Morgan Stanley said that if Britain and the EU cannot reach an agreement, the pound will weaken against the dollar, the euro and the Norwegian krone, the pound will fall below 1.20, and the next support level is close to 1.15.
Yen: Analysts pointed out that the bears are still waiting for the exchange rate to significantly fall below the upward trend line that began on May 6 and the 200-day EMA moving average. It is currently close to 107.40. If the exchange rate breaks, it will further fall to the 107.00 integer mark.
Once the exchange rate falls further below 107, the bears will target the May 13 low of 106.75. On the contrary, unless the exchange rate breaks 107.85, the bulls will not enter the market. If broken, the multiple high of 108.10 since mid-April will become a key level of concern.
Gold: Gold’s rebound from Thursday’s low of $ 1715 per ounce stopped at $ 1740. Currently trading at around $ 1735 per ounce.
Due to the bearishness of the daily chart indicators, the gold price may once again test $ 1715. Gold prices fell by more than 1% on Thursday, recording the largest one-day drop since April 30, closing well below the $ 1727 low of the bearish inverted hammerhead candle line recorded on May 18, Thursday ’s close confirmed The bearish reversal signal released by the inverted hammerhead.

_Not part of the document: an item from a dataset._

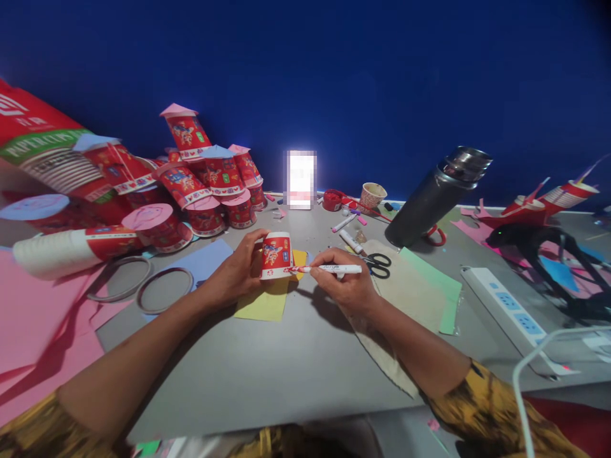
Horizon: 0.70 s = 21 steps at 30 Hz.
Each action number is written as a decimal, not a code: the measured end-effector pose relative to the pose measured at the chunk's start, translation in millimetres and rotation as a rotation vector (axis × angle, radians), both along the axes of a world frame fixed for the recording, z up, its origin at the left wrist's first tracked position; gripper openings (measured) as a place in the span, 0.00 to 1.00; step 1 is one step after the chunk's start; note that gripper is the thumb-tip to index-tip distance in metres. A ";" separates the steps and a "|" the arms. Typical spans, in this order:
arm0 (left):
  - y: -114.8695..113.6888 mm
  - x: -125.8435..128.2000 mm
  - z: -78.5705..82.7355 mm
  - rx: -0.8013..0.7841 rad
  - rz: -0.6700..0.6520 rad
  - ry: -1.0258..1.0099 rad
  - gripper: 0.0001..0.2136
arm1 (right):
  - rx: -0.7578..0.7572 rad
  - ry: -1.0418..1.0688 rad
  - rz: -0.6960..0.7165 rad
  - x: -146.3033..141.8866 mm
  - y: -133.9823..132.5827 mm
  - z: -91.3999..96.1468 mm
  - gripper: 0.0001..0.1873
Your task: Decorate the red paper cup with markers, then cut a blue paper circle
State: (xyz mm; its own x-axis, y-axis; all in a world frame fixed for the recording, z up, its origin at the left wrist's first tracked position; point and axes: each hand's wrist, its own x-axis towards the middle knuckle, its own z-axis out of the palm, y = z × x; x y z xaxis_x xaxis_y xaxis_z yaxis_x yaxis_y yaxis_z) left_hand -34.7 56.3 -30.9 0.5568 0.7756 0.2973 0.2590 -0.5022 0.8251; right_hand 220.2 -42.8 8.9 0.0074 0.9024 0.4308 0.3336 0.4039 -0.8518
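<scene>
My left hand (pixel 243 270) is closed around a red printed paper cup (pixel 276 252), held upside down with its white, red-marked rim band at the bottom. In my right hand (pixel 347 280) is a white marker (pixel 346 269), gripped like a pen. Its red tip meets the cup's lower edge on the right side. Beneath the cup lies a yellow paper sheet (pixel 262 306). Black-handled scissors (pixel 380 264) rest just beyond my right hand.
Decorated paper cups (pixel 205 175) with paper tops are stacked at the left. A dark thermos (pixel 432 200) stands at the right, near a white power strip (pixel 506 312). Tape rings (pixel 165 289) and pink paper (pixel 42 312) lie left. A bright phone screen (pixel 300 178) stands at the back.
</scene>
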 end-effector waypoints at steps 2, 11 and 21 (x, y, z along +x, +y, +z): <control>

At the same time, the MACD indicator used to confirm the trend change and trend strength fell below zero, confirming the bull to bear. A break below $ 1715 will open the door to psychological support of $ 1700, and the price of gold will need to break through Thursday ’s high of $ 1749 to eliminate the bearish tendency.
Silver: From a technical point of view, it is still in the short-term downtrend channel, and the channel support is located at $ 16.72. It seems that it will trigger the attention of short-term bears. However, the RSI is oversold, and the silver price may fall further below $ 16.72.
If the bears ignore the RSI, they will target the 50% Fibonacci retracement of the May 13-20 rise and the 200HMA moving average of 16.50 / 47 USD. At the same time, if the channel resistance breaks through $ 17.22, the silver price will break through $ 17.63 to refresh the monthly high.
Crude oil: After the previous surge, oil prices suffered a heavy blow today and fell sharply. From a technical point of view, once the WTI oil price continues to trade above the support, it will break through $ 34.75, and the bulls may aim to fill the gap between the top of March 11 at $ 36.64 and the March 6 low of $ 41.20.
If oil prices fall below $ 33.00, the bears will target $ 31.20 and $ 30.